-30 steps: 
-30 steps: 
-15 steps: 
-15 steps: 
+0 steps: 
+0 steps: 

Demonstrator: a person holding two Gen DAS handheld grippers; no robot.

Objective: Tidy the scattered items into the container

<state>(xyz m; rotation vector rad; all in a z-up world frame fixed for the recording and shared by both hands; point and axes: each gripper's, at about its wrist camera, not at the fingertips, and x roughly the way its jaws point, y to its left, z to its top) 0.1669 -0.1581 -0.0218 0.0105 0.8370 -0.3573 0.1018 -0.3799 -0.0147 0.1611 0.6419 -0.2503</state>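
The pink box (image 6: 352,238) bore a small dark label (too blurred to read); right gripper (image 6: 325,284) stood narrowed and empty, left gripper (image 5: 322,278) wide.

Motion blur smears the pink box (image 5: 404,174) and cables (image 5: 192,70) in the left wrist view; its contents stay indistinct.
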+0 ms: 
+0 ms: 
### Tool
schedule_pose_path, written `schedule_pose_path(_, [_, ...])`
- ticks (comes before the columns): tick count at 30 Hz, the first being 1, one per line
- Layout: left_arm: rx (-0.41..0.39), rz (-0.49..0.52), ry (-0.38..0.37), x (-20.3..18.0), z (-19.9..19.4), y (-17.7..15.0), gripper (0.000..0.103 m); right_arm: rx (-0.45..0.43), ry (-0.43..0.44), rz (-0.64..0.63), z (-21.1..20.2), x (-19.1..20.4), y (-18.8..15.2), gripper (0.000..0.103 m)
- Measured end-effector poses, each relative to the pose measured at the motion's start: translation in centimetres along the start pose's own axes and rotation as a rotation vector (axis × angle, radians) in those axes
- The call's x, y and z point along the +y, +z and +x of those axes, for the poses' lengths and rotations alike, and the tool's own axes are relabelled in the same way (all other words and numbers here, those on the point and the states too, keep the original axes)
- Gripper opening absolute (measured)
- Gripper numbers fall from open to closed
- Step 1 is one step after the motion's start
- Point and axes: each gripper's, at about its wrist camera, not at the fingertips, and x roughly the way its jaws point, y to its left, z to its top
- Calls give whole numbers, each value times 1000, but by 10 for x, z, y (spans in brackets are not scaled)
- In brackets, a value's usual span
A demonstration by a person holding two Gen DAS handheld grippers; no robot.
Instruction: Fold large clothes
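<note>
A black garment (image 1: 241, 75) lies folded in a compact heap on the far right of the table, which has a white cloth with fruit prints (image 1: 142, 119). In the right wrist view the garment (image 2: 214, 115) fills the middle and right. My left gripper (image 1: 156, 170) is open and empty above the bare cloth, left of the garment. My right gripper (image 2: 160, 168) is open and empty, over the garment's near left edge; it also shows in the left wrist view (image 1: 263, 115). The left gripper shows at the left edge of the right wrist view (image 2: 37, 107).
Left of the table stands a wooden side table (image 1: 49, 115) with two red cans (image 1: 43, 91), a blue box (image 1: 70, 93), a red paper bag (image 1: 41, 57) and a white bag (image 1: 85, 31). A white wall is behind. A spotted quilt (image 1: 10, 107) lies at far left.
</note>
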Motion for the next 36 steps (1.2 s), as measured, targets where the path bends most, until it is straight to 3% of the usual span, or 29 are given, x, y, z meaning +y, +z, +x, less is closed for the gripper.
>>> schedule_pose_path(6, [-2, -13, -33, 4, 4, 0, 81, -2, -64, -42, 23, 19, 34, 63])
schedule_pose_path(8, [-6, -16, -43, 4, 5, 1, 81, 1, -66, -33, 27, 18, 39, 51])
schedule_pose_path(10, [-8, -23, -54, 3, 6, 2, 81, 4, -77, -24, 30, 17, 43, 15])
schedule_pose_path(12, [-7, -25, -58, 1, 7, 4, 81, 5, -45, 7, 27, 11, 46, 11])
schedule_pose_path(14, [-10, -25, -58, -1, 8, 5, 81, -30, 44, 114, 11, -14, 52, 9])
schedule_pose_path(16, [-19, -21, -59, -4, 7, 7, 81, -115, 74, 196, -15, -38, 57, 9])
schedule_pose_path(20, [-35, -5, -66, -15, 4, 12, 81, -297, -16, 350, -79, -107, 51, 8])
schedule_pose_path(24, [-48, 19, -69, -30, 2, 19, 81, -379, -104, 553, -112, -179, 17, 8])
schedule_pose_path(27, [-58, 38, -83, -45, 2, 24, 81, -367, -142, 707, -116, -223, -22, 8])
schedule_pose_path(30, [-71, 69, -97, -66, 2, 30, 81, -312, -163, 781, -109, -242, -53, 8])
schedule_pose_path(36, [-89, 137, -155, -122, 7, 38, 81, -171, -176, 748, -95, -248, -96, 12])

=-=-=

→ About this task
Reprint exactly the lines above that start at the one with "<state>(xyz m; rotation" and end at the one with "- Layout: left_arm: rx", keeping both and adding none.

→ Answer to this task
<state>(xyz m; rotation vector rad; all in a z-up world frame fixed for the recording and shared by both hands; point and axes: each gripper's, at about its wrist camera, not at the fingertips, and x roughly the way its jaws point, y to its left, z to its top) 0.1669 -0.1581 -0.0218 0.0105 0.8370 -0.3573 0.1018 -0.3799 -0.0147 0.1611 0.6419 -0.2503</state>
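The pink box (image 6: 352,238) bore a small dark label (too blurred to read); right gripper (image 6: 325,284) stood narrowed and empty, left gripper (image 5: 322,278) wide.

Motion blur smears the pink box (image 5: 404,174) and cables (image 5: 192,70) in the left wrist view; its contents stay indistinct.
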+0 ms: 
+0 ms: 
### Tool
schedule_pose_path, written `schedule_pose_path(_, [_, ...])`
- ticks (comes before the columns): tick count at 30 Hz, the first being 1, one per line
- Layout: left_arm: rx (-0.41..0.39), rz (-0.49..0.52), ry (-0.38..0.37), x (-20.3..18.0), z (-19.9..19.4), y (-17.7..15.0), gripper (0.000..0.103 m); right_arm: rx (-0.45..0.43), ry (-0.43..0.44), rz (-0.64..0.63), z (-21.1..20.2), x (-19.1..20.4), y (-18.8..15.2), gripper (0.000..0.103 m)

The answer requires nothing further.